Every time I think about, “Did you ever hear the tragedy of Darth Plagueis The Wise? I thought not. It’s not a story the Jedi would tell you. It’s a Sith legend.” I start laughing because IT HAPPENED LIKE TWELVE YEARS AGO and THE ONLY PEOPLE THERE WERE SIDIOUS AND PLAGUEIS like there’s no way for the Jedi to even know this story existed, it’s not a millennia old tale, it was INCREDIBLY RECENT and they were Sith Lords IN HIDING, yet Palpatine just says that entire story with his whole chest like Anakin’s never going to go go the Jedi and say, “Hey, what’s up with never telling me about that Sith Legend Darth Plagueis?” so the Jedi can go “who the fuck is Darth Plagueis????” and Palpatine is RIGHT, Anakin’s brain is just like a hamster on a squeaky wheel, “oh okay I don’t know enough to tell if that’s true or not but I’m just gonna believe it”.  ABOUT A STORY THAT HAPPENED A DECADE AGO, NOT SOME ANCIENT HISTORY.  The absolute gall of Sheev Palpatine, there will never be another villain like him, he’s the bestworst.

#the funniest part about it for me is that it’s probably not even that uncommon of a story with the Sith#say Anakin did go demand the Jedi tell him about this#they’d tell him they’ve never heard of a Plagueis but sure lots of Sith were convinced they’d found the secrets of immortality#never worked out for them#and getting murdered in their sleep by their apprentice? a dime a dozen with the Sith#“the chancellor is probably just conflating various stories about historical Sith…wait why was he talking about Sith legends anyway?” (via @jedi-order-apologist) I am crying at the idea that Jocasta Nu, after being asked by a manic Anakin Skywalker about the Darth Plagueis legend, says she doesn’t know anything about that name, but she does have a dozen other stories about various elements that sound halfway familiar, so perhaps this is an amalgamation of various other stories, and she dumps like TWENTY VOLUMES of encyclopedias about the Sith in Anakin’s lap and says, okay, everything you need to know is in these books.  And Anakin is saved from diving face first into the dark side through the power of him falling asleep in the third volume in the middle of the Jedi Archives because a) he hasn’t slept in a week and b) they’re not nearly as exciting as he thought they’d be.  Jocasta just drapes a cloak over his shoulders and leaves him be with a soft pat to his back, he looks like he needed the rest.

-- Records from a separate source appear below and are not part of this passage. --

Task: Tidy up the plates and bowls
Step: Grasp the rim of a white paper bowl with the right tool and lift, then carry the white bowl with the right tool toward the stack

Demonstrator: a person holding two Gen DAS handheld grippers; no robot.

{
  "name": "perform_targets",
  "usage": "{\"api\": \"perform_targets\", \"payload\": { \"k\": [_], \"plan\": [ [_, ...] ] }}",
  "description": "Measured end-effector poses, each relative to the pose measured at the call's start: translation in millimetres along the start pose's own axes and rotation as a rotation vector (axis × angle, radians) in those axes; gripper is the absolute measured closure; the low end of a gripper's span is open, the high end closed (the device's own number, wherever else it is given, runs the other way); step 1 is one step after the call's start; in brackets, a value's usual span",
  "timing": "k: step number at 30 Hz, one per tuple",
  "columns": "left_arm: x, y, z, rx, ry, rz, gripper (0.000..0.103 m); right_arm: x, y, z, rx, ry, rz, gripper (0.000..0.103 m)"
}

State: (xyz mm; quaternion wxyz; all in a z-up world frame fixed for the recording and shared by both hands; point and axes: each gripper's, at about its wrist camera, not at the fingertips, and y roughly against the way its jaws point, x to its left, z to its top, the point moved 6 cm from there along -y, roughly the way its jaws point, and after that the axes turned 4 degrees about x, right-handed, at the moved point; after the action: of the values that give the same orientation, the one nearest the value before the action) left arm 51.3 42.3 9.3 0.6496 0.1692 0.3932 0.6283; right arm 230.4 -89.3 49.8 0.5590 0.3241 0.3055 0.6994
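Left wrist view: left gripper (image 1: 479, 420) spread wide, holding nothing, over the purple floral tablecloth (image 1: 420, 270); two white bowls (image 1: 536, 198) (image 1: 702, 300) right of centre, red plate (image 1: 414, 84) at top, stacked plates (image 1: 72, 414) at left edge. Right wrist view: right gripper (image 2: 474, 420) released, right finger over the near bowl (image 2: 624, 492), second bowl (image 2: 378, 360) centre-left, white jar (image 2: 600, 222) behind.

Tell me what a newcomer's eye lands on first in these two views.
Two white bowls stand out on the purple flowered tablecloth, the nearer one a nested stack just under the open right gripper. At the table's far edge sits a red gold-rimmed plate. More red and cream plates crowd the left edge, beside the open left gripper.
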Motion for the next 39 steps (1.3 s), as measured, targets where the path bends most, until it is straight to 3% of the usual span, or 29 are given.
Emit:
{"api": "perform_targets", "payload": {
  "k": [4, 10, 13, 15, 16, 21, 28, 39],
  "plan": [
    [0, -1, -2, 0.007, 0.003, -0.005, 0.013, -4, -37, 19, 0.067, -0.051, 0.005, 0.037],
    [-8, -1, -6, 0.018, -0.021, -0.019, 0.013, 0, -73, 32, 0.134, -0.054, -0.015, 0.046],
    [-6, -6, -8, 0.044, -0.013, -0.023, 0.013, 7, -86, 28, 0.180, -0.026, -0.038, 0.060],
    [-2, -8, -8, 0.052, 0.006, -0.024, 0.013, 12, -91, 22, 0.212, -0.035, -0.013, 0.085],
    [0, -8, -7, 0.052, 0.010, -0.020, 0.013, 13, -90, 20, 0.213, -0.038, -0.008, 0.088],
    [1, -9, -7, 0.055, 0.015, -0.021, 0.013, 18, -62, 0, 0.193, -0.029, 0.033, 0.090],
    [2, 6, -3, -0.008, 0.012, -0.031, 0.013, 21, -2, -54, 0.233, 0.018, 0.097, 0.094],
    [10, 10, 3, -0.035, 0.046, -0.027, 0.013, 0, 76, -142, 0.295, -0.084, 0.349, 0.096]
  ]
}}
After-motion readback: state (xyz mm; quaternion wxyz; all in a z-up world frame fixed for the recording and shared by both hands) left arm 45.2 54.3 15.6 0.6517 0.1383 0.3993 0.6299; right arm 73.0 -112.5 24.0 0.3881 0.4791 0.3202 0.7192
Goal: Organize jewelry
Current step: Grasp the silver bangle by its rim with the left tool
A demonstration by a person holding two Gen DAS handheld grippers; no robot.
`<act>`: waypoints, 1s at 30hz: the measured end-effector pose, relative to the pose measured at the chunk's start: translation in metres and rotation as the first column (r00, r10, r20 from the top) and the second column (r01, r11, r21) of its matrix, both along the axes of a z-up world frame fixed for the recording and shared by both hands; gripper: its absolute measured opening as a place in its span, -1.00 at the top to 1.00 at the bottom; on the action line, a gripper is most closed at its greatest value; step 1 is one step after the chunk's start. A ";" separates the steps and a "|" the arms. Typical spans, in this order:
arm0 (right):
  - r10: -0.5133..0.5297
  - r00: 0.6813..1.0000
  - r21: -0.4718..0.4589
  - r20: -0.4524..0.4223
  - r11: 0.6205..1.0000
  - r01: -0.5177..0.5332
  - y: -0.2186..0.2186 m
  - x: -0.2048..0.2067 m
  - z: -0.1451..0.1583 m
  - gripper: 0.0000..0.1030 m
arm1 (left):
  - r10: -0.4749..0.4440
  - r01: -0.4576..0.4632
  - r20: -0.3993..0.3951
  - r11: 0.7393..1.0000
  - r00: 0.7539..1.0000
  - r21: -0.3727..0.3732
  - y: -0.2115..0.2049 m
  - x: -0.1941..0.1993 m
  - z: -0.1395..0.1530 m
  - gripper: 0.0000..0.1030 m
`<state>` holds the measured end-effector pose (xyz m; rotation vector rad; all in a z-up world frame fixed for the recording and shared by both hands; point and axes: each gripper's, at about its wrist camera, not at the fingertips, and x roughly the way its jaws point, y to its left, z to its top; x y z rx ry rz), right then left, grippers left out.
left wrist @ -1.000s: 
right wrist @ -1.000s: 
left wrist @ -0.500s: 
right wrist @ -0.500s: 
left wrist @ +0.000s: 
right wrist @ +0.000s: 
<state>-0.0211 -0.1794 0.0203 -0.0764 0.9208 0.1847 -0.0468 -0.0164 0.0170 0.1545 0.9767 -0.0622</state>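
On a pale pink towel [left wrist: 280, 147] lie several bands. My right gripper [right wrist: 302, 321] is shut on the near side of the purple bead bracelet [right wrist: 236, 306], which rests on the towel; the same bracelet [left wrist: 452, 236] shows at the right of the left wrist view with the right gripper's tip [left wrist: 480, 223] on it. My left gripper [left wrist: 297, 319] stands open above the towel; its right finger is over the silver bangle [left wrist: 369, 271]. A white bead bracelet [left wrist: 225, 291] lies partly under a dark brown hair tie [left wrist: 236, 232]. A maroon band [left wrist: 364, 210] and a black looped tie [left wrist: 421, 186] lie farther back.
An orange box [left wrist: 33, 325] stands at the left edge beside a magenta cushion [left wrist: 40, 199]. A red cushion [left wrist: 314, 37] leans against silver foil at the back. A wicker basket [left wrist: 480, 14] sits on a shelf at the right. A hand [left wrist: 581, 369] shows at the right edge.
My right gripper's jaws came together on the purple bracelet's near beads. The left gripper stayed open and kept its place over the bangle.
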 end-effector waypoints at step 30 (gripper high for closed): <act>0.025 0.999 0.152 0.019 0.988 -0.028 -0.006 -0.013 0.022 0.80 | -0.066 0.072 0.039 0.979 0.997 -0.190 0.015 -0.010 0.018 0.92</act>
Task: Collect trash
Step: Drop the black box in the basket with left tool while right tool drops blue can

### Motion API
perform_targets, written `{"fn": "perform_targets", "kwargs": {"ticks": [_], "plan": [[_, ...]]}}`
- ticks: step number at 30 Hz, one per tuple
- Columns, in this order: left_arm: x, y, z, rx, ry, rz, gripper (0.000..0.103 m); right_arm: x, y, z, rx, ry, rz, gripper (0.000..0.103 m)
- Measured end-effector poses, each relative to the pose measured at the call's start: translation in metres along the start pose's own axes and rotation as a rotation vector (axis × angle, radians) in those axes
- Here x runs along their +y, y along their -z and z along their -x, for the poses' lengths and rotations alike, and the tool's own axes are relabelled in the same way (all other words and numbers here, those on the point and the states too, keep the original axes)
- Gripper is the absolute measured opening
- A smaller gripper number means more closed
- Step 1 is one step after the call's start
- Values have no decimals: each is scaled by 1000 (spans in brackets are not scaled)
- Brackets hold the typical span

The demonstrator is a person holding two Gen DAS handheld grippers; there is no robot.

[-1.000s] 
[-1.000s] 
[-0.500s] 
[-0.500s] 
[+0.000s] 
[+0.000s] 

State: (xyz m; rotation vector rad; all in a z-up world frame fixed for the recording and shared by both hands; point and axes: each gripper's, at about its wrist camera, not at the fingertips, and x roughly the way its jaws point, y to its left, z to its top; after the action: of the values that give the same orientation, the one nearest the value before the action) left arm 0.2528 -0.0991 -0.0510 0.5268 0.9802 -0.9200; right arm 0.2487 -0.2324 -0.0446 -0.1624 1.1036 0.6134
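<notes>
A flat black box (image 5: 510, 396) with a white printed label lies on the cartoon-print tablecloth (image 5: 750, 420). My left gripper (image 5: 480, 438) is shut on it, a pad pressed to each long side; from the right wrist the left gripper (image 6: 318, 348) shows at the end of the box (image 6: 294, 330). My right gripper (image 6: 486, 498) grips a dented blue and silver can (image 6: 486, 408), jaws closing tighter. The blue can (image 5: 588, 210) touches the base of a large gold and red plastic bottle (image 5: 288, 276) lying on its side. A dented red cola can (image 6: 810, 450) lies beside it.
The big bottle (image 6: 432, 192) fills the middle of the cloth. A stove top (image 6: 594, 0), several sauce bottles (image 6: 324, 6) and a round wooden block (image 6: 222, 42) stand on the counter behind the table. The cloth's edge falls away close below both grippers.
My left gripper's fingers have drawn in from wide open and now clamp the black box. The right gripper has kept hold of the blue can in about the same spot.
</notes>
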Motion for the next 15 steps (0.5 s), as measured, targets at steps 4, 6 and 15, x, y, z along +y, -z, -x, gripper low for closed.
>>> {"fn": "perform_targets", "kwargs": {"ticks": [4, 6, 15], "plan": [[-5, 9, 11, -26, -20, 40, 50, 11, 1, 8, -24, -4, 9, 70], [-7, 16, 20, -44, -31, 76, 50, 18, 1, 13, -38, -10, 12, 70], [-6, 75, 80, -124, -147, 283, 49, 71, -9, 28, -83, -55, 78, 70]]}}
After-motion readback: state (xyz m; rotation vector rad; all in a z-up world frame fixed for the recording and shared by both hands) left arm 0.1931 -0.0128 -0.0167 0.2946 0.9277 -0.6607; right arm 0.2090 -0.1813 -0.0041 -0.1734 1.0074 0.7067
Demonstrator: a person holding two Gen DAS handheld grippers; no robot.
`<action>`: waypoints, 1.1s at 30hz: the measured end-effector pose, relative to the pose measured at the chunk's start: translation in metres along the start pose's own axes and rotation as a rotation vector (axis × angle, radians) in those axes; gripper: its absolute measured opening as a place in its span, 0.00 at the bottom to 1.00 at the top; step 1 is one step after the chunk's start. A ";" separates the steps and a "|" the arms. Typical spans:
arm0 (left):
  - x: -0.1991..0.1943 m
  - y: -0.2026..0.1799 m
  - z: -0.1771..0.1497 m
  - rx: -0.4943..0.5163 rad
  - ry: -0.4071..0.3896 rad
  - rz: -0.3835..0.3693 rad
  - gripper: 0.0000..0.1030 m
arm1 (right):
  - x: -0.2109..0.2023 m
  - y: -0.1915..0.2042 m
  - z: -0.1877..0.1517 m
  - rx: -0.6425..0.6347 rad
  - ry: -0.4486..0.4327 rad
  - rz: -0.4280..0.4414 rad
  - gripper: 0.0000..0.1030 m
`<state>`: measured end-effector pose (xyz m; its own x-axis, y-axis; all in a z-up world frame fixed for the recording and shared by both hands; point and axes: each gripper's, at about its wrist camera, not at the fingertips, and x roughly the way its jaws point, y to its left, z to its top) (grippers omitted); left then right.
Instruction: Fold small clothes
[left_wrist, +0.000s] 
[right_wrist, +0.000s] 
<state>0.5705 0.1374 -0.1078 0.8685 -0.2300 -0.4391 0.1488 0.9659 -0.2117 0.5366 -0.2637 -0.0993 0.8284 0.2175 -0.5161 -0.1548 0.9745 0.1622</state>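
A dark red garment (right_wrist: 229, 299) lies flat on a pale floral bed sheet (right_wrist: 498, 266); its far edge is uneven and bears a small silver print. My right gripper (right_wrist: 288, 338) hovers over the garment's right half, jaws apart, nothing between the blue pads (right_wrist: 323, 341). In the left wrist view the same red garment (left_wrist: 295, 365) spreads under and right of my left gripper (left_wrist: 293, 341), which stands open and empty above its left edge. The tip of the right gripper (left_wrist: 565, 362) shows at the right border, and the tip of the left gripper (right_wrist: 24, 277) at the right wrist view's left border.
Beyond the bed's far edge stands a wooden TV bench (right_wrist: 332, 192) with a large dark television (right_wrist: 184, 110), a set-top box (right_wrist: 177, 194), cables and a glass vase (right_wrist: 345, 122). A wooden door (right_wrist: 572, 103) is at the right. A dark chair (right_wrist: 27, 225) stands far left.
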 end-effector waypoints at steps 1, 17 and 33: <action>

#the idea of jocasta being like ‘hmm yes im afraid the chancellor only has a layman’s understanding of sith legends’ is soooo funny (via @gil-estel) Jocasta’s reaction to hearing about Sheev’s story being, “Those citations sound like complete shit.” is absolutely sending me.  If you can’t properly cite your sources, Jocasta Nu isn’t buying your bullshit, Sidious.

#peer reviewed ✌️ #(unlike palpatine) (via @gil-estel) Jocasta submitting Palpatine’s “story” for peer review, which leads to the uncovering that he’s the Sith Lord because they have to look into his sources, is THE funniest way for the Jedi to find out about him being Darth Sidious.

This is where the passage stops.